Development and characterization of a novel rat model of cervical spondylotic myelopathy: the impact of chronic cord compression on clinical, neuroanatomical, and neurophysiological outcomes

Cervical spondylotic myelopathy (CSM) is the most common cause of spinal cord impairment worldwide and is a risk factor for traumatic central cord syndrome. Despite advances in surgery, there are no effective neuroprotective treatments for CSM, which reflects a limited understanding of its pathophysiology. In order to develop therapeutic strategies, we have developed a novel rat model of chronic progressive cervical spinal cord compression that mimics CSM. A titanium-screw-based chronic compression device (CCD) was designed to achieve progressive cord compression at the C6 level. The CCD was fixed to the C2 and T2 spinous processes and a threaded screw was turned to induce compression. Sprague-Dawley rats (n=75) were divided into three groups: (1) sham (no compression, n=6), (2) mild compression (1.4?mm stenosis, n=27), and (3) severe compression (2.6?mm stenosis, n=42). Compression was evaluated using micro-computed tomography (micro-CT). The area of spared white matter, extent of cord flattening ratio, and loss of neurons were assessed.

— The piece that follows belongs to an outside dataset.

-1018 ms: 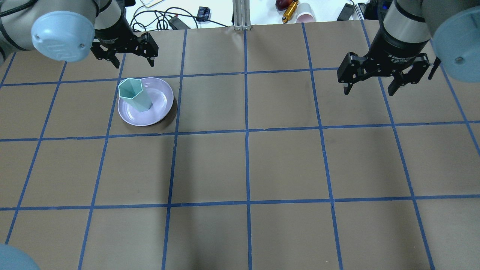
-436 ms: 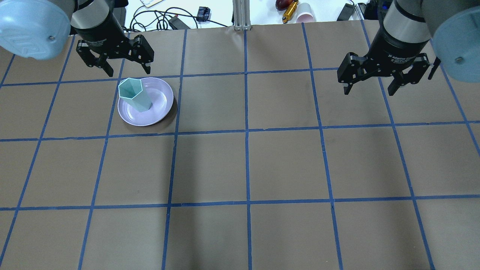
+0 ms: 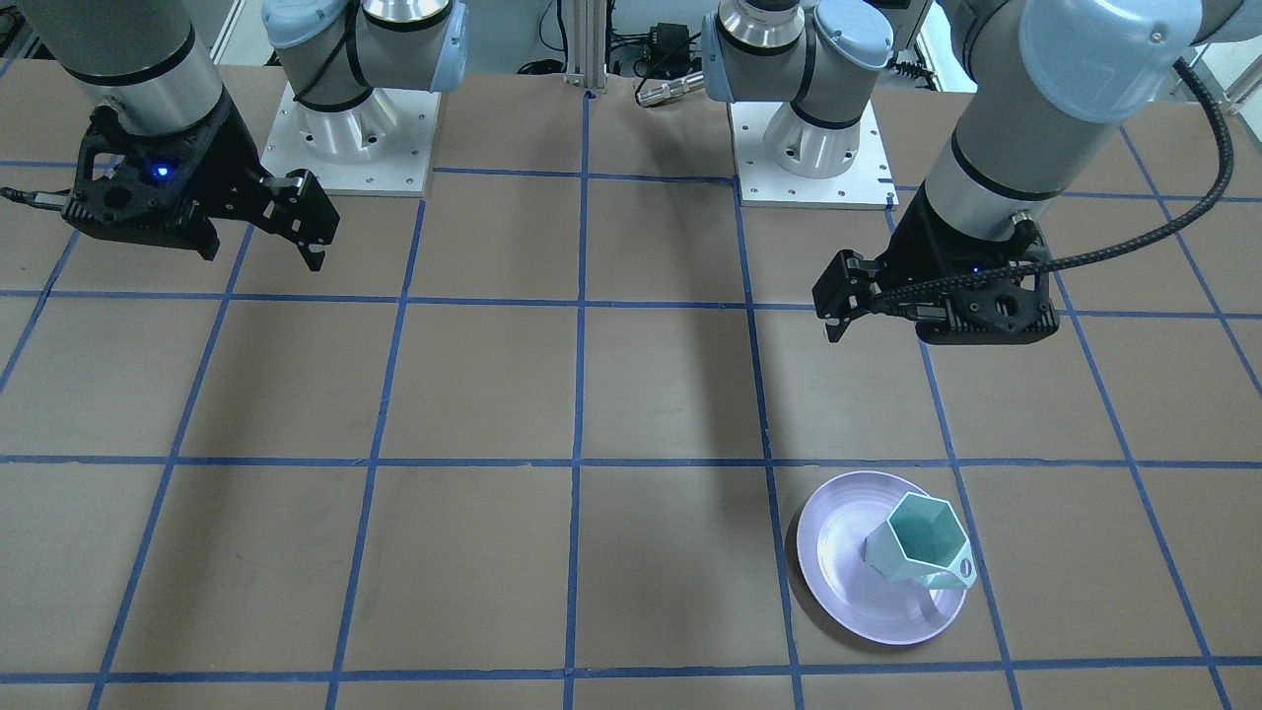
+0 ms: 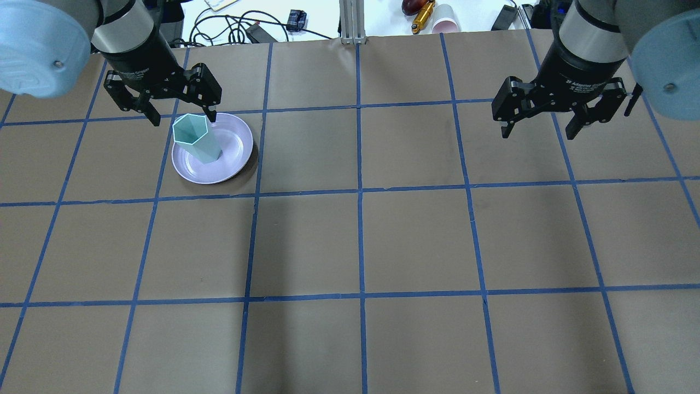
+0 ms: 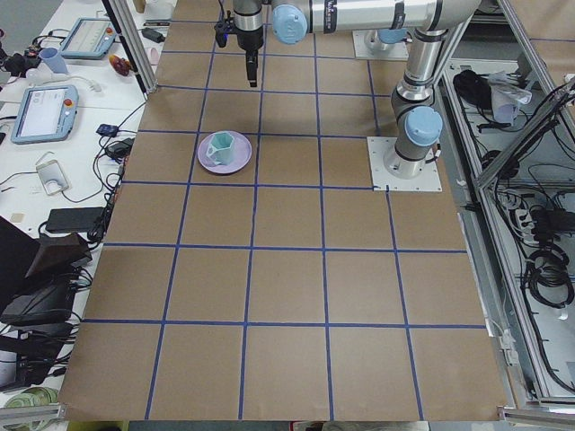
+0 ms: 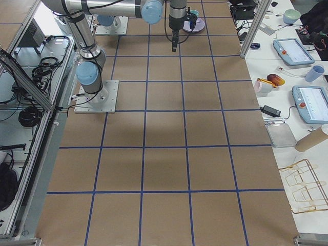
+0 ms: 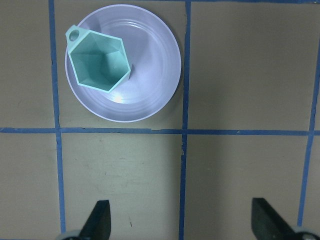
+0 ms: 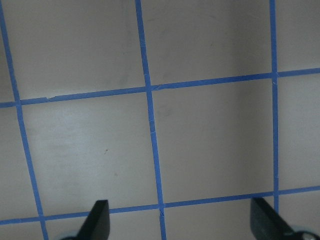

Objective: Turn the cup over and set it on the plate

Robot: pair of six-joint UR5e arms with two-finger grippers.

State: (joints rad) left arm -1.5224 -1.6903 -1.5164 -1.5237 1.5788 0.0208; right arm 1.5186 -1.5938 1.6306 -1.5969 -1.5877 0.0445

Functional deficits were characterized using sensory-evoked potential (SEP) recordings, and with neurobehavioral tests: the Basso, Beattie, and Bresnahan (BBB) locomotor rating scale, inclined plane, paw grip strength, and assessment of mechanical and thermal allodynia. Micro-CT confirmed progressive canal stenosis. The loss of intact white matter and cord flattening were significantly greater in rats with severe cord compression, and the number of neurons was reduced at the epicenter of cord compression. With chronic cord compression there was a significant decline in locomotor function, forelimb function, trunk stability/coordination, an increase in mechanical allodynia, and impaired axonal conduction. The CCD model results in chronic and precise cervical cord compression. The compression is associated with mechanical allodynia and measurable neurobehavioral, neurophysiological, and neuropathological deficits. We anticipate that the CCD model will enable the investigation of translationally-relevant therapeutic strategies for CSM.